Tegenover deze verklaring en de verklaring van de partijgetuige [appellant] staat de verklaring van [geïntimeerde] die heeft verklaard:
Er is wel tegen mij gezegd dat het geld kostte maar er is nooit tegen mij gezegd dat ik dat moest betalen. Er is ook niet met mij gesproken over bedragen die ik zou moeten betalen".
Het hof oordeelt met de rechtbank dat het verlangde bewijs dat [geïntimeerde] met de, door hem te betalen, reparatieprijs van € 2.750,- heeft ingestemd, niet is geleverd.
6.8 Ook deze grieven treffen geen doel. Het hof deelt de beoordeling van het bijgebrachte bewijs door de rechtbank, zodat het hof verder niet toekomt aan een beoordeling van de bewijslastverdeling.
7. De slotsom
7.1 Nu de grieven geen doel treffen zal het hof het vonnis waarvan beroep bekrachtigen, met dien verstande dat het hof opmerkt dat partijen ten aanzien van de veroordeling onder 3.5 een nadere regeling hebben getroffen ter comparitie.

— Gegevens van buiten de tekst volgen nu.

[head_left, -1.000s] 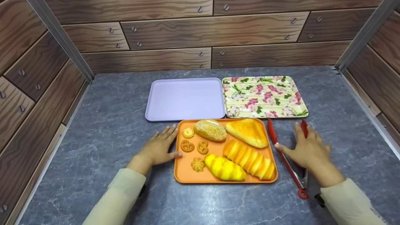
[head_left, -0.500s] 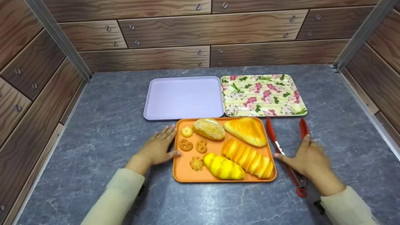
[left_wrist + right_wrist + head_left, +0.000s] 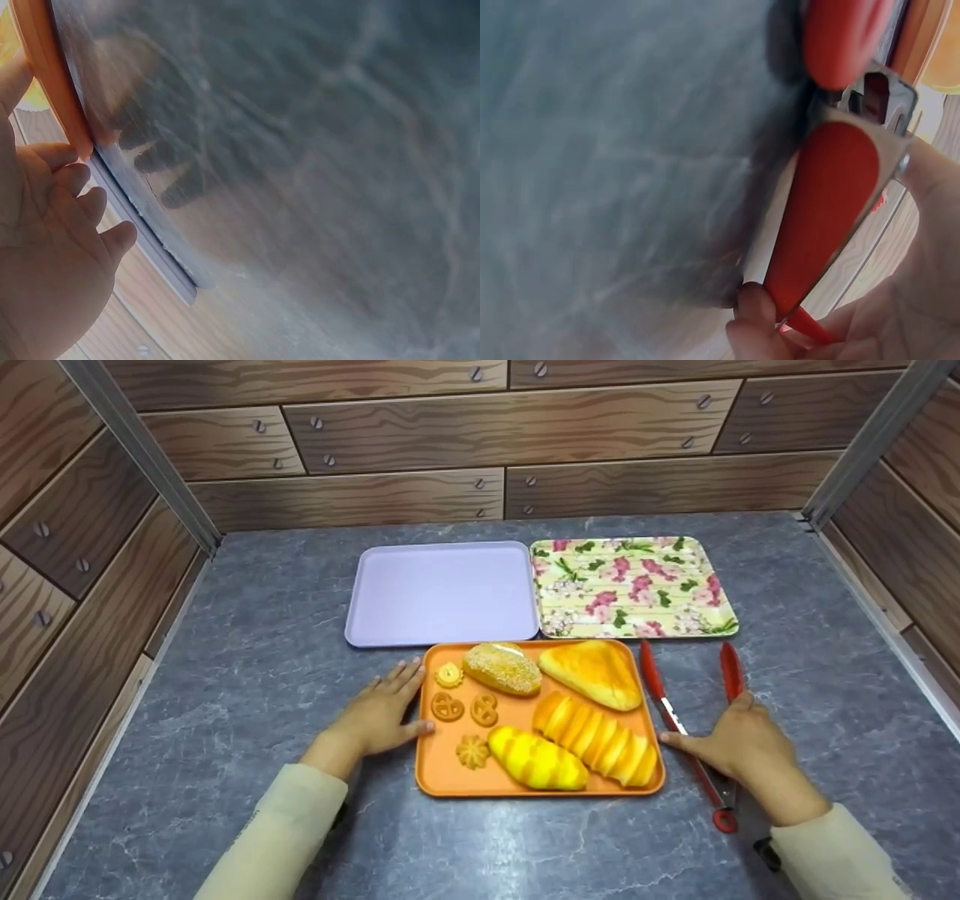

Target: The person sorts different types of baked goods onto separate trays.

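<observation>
My left hand rests at the left edge of the orange tray, fingers fairly straight along the rim and thumb over it. On the tray lie a seeded roll, a triangular bread, a ridged loaf, a yellow bread, two pretzels and two small biscuits. My right hand spans the red-and-steel tongs, which lie spread beside the tray. In the right wrist view its fingertips curl at the edge of a red grip.
Behind the orange tray stand a lilac tray and a floral tray, side by side. Wood-patterned panels enclose the grey marbled tabletop at the back and both sides.
My right hand has drawn back slightly along the tongs, and its fingers have folded in from a spread pose to the right arm of the tongs. My left hand stays at the tray.
</observation>
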Demonstrator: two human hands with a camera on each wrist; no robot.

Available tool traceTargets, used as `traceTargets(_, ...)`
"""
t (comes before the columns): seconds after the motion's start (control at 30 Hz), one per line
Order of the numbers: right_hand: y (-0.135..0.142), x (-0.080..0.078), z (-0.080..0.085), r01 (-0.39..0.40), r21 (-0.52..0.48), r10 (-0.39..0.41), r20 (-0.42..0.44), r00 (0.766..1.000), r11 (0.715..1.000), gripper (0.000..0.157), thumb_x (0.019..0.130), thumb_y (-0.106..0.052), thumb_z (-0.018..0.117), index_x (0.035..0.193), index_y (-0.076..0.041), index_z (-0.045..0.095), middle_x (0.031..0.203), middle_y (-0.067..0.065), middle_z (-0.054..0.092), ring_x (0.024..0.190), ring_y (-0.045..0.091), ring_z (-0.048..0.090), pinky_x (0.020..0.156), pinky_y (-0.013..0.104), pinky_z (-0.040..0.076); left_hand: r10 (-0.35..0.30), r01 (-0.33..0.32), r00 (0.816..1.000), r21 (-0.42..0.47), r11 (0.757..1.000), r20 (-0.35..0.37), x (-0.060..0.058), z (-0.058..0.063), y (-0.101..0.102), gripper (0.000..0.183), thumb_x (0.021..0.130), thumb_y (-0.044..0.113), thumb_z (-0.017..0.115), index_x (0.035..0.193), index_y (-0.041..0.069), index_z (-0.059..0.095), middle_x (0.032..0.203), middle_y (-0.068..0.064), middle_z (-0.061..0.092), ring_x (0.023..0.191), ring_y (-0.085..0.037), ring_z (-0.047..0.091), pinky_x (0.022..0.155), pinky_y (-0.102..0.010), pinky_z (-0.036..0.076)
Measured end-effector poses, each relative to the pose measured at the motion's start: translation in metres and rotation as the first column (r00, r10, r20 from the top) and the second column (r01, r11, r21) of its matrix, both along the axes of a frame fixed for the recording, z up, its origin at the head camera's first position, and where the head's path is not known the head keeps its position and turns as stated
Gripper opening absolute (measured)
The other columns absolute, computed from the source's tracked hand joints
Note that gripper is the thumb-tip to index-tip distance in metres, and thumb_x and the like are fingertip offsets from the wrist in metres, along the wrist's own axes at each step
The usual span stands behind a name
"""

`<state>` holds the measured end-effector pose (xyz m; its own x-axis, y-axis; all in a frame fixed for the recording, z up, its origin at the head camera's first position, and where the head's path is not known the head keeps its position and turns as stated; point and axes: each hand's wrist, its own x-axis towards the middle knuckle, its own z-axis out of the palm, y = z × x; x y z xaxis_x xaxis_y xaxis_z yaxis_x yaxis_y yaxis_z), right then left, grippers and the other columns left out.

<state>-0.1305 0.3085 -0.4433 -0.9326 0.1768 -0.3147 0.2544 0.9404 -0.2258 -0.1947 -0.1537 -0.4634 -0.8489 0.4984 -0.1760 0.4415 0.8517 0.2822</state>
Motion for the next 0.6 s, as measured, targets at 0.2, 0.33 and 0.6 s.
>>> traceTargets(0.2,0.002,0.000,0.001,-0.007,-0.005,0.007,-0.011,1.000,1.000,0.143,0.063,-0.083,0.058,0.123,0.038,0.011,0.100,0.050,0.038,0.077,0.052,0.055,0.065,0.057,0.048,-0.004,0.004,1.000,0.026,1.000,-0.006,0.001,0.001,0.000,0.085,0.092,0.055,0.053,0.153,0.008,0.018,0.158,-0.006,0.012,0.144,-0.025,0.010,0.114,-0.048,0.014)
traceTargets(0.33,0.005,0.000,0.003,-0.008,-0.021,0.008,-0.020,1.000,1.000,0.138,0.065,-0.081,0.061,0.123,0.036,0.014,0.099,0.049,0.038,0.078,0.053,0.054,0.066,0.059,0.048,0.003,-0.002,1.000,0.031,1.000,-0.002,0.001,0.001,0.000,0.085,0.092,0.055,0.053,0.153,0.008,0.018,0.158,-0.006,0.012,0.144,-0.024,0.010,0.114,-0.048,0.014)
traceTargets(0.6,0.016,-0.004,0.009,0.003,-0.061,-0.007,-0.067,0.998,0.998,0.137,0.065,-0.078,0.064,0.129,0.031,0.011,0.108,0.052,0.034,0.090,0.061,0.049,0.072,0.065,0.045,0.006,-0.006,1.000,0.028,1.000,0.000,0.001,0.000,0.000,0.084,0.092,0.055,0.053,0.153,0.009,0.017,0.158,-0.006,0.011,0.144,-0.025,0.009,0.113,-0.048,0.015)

Het hof zal [appellant] in de kosten van het appel veroordelen,
De kosten voor de procedure in hoger beroep aan de zijde van [geïntimeerde] zullen worden vastgesteld op:
- explootkosten €
- griffierecht € 666,-
totaal verschotten € 666,- en voor salaris advocaat overeenkomstig het liquidatietarief:
2 punten x € 894,- € 1.788,-
Het hof, recht doende in hoger beroep:
verklaart [appellant] niet-ontvankelijk in zijn hoger beroep gericht tegen het vonnis van
19 januari 2011;
bekrachtigt het vonnis van de rechtbank Zwolle-Lelystad van 2 november 2011, zoals hersteld op 23 november 2011 met dien verstande dat het hof verstaat dat partijen ten aanzien van de veroordeling onder 3.5 van dat vonnis een nadere regeling hebben getroffen als opgenomen in het proces-verbaal van de comparitie in hoger beroep;
veroordeelt [appellant] in de kosten van het hoger beroep, tot aan deze uitspraak aan de zijde van [geïntimeerde] vastgesteld op € 1.788,- voor salaris overeenkomstig het liquidatietarief en op € 666,- voor verschotten;
verklaart dit arrest (voor zover het de hierin vermelde proceskostenveroordeling betreft) uitvoerbaar bij voorraad;
wijst het meer of anders gevorderde af.
Dit arrest is gewezen door mrs. J.H. Kuiper, voorzitter, L. Groefsema en M.M.A. Wind, en is door de rolraadsheer in tegenwoordigheid van de griffier in het openbaar uitgesproken op dinsdag 19 maart 2013.